# INPUT MATERIAL

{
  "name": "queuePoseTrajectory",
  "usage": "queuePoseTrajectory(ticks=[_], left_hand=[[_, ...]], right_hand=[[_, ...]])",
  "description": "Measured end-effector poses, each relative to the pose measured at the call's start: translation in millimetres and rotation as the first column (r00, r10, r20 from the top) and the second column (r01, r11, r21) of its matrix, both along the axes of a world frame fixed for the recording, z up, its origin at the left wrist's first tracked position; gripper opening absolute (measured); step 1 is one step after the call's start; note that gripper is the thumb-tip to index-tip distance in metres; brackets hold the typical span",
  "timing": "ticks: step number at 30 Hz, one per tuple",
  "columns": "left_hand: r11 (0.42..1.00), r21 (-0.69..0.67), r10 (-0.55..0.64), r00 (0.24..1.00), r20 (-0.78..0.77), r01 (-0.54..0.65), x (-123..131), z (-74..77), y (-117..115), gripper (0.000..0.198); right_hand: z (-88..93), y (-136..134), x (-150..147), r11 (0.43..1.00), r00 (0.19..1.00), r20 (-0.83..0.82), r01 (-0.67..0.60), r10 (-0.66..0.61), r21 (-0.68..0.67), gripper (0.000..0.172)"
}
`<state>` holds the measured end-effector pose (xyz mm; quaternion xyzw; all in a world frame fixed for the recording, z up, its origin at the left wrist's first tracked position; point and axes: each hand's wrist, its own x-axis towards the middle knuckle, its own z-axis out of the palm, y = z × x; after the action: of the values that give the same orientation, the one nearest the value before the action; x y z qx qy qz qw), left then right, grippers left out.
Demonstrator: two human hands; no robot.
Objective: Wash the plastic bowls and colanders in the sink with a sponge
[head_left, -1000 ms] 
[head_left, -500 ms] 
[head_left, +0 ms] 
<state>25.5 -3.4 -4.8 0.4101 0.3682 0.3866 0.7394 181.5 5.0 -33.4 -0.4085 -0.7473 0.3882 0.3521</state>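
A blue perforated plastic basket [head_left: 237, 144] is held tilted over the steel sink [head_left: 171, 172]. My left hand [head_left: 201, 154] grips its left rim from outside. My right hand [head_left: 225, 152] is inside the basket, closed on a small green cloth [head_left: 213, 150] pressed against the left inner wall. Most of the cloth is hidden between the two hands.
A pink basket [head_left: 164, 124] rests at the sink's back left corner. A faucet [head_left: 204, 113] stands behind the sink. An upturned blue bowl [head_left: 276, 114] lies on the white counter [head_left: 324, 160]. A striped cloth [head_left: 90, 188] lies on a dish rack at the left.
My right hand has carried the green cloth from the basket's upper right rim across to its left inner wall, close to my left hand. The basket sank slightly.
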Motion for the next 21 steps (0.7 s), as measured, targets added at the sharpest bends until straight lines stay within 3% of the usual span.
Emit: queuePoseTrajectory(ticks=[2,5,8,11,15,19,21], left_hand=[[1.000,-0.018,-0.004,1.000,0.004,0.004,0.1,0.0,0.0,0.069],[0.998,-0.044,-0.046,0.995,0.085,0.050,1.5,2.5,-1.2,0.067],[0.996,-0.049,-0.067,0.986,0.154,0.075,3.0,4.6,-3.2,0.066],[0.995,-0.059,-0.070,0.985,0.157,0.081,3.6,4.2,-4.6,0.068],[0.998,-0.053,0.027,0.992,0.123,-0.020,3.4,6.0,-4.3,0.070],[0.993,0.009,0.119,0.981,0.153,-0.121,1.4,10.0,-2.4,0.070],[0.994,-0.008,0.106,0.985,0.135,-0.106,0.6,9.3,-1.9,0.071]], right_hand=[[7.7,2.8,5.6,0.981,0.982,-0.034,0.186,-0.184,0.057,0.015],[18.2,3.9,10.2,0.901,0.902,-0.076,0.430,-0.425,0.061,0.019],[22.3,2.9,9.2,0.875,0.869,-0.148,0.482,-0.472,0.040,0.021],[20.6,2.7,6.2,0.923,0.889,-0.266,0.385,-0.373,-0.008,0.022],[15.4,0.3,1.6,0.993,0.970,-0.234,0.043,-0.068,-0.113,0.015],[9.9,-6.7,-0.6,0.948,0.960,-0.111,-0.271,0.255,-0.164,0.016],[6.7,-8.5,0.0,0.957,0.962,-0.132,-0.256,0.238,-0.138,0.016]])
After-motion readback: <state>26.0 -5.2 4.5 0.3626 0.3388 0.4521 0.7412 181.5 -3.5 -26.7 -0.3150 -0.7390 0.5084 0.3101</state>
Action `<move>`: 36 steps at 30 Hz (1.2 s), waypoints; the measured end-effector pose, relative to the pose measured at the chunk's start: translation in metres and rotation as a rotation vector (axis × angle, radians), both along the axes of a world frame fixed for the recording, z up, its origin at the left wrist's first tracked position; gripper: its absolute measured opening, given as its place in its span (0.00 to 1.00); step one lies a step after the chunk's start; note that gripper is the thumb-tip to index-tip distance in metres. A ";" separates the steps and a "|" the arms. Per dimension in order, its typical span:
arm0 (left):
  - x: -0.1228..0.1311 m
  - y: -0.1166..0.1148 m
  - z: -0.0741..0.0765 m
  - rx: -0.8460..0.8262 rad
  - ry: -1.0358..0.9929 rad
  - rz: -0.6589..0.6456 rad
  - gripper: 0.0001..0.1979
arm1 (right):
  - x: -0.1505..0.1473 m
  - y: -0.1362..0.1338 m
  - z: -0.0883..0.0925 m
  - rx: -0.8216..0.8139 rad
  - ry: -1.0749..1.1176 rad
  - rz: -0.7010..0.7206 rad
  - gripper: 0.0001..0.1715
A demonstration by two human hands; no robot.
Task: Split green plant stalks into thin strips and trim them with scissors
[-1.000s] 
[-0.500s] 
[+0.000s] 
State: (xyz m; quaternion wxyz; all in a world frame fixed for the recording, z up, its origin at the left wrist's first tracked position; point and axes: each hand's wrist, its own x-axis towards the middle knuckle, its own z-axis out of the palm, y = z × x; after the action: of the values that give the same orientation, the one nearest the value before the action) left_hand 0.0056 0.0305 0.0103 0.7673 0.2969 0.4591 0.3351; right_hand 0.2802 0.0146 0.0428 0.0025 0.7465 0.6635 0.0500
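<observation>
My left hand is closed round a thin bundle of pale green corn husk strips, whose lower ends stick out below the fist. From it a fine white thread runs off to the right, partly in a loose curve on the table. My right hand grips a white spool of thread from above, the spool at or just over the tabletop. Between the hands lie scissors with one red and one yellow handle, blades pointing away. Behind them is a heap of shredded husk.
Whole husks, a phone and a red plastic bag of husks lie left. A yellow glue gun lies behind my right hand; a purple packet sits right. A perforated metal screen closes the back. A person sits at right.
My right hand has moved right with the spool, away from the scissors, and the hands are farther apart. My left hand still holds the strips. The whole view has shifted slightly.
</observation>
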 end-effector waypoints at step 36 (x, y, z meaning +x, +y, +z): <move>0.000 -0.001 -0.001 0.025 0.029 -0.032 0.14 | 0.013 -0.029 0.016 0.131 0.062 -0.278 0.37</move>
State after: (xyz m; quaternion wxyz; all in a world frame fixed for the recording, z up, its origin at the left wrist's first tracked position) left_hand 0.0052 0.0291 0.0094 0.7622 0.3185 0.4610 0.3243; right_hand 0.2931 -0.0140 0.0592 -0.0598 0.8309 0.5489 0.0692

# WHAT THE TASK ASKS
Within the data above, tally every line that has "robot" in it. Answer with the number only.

# SOLUTION BELOW
2